The Quaint and Curious Quest of Johnny Longfoot, the Shoe-King’s Son
- Author: Catherine Besterman
- Illustrator: Warren Chappell
- Language: English
- Genre: Children's literature Folklore Adventure
- Publisher: Bobbs
- Publication date: 1947
- Publication place: United States
- Followed by: The Extraordinary Education of Johnny Longfoot in His Search for the Magic Hat

= The Quaint and Curious Quest of Johnny Longfoot =

1947 children's book written by Catherine Besterman

The Quaint and Curious Quest of Johnny Longfoot, the Shoe-King’s Son is a 1947 children's fantasy novel written by Catherine Besterman and illustrated by Warren Chappell. Based on the seven-league boots of European folklore, it follows a boy's journey to recover the boots in exchange for treasure. It was followed by The Extraordinary Education of Johnny Longfoot in His Search for the Magic Hat in 1949.

==Plot summary==
Johnny, the son of a cobbler, is sent by his father to visit his miserly uncle. He meets Barnac the Cat, who offers him gold if Johnny can find the famed seven-league boots on Coral Island.

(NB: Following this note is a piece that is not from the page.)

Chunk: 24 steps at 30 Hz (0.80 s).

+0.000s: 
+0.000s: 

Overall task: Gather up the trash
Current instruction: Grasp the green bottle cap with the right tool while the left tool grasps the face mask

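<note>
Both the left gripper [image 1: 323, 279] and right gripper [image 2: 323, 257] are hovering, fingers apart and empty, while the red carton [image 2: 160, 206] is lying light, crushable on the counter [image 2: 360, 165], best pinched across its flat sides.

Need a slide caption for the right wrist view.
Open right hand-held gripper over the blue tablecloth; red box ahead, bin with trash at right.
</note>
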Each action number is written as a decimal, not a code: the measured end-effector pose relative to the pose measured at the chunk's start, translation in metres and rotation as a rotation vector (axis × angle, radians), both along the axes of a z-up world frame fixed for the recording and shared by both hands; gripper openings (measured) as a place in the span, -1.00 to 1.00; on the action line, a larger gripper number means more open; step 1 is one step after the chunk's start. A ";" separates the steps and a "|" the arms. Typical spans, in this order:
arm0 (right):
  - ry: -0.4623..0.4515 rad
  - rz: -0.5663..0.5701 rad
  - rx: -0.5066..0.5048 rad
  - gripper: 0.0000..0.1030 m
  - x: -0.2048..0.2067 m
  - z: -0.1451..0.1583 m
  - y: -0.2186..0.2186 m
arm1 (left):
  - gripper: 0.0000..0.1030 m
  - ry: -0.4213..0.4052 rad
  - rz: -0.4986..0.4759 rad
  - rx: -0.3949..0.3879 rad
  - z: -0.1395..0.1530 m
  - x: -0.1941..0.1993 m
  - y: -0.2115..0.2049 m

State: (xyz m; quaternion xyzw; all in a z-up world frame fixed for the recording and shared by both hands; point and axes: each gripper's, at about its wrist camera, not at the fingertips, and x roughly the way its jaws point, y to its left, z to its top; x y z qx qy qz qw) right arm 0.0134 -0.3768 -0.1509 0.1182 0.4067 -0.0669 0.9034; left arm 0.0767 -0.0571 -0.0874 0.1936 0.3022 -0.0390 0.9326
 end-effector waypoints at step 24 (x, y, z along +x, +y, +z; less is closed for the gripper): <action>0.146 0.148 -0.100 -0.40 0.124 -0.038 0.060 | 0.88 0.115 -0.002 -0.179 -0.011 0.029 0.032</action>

Johnny sets out to recover the boots using a barge he has built; his uncle joins him. A group of sea monsters attacks the barge, but Johnny mollifies them. One monster, Mr. Shark, gives Johnny a magic Sea Passport.

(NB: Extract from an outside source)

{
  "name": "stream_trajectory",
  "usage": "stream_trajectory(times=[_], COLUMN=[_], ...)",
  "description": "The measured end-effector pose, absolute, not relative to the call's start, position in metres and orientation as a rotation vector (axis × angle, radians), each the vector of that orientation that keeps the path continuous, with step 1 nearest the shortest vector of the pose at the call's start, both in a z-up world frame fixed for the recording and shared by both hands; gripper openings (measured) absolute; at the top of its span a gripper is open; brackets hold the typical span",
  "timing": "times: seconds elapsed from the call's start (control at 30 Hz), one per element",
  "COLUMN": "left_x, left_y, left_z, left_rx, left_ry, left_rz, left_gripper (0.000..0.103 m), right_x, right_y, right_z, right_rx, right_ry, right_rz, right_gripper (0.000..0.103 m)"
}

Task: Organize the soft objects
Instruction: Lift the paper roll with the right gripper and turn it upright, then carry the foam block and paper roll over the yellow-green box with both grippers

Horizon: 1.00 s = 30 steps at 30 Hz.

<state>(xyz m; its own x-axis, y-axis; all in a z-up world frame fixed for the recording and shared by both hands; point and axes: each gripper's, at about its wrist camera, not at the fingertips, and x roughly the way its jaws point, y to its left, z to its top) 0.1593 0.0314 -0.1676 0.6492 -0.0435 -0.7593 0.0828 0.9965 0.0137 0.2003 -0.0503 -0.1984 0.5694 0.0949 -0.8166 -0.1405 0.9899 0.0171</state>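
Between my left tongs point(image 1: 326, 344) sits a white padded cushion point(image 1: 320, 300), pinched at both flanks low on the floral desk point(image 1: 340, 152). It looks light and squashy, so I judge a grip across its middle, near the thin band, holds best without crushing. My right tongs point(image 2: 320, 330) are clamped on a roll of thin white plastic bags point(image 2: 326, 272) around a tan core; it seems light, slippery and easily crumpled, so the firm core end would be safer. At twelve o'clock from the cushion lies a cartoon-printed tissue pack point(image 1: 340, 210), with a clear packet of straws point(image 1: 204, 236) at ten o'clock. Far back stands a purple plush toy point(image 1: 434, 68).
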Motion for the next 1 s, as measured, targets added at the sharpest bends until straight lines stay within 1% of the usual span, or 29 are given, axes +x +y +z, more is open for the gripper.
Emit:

Following a terrific storm, Johnny is cast ashore, and his uncle betrays him, finding and taking the boots for himself and sailing the barge home. Johnny uses the Sea Passport and is carried to the ship by friendly sea animals. His uncle repents for his treachery, and Johnny brings Barnac the boots and claims the gold.

==Reception==
The book was named one of the best of 1947 by The Horn Book Magazine and earned a Newbery Honor in 1948. The New York Times review called the book entertaining and Chapell's illustrations "humorous and fanciful". Elementary Englishs review also complimented Cgappel's ollustrations, saying they "add much to the whimsy of the story".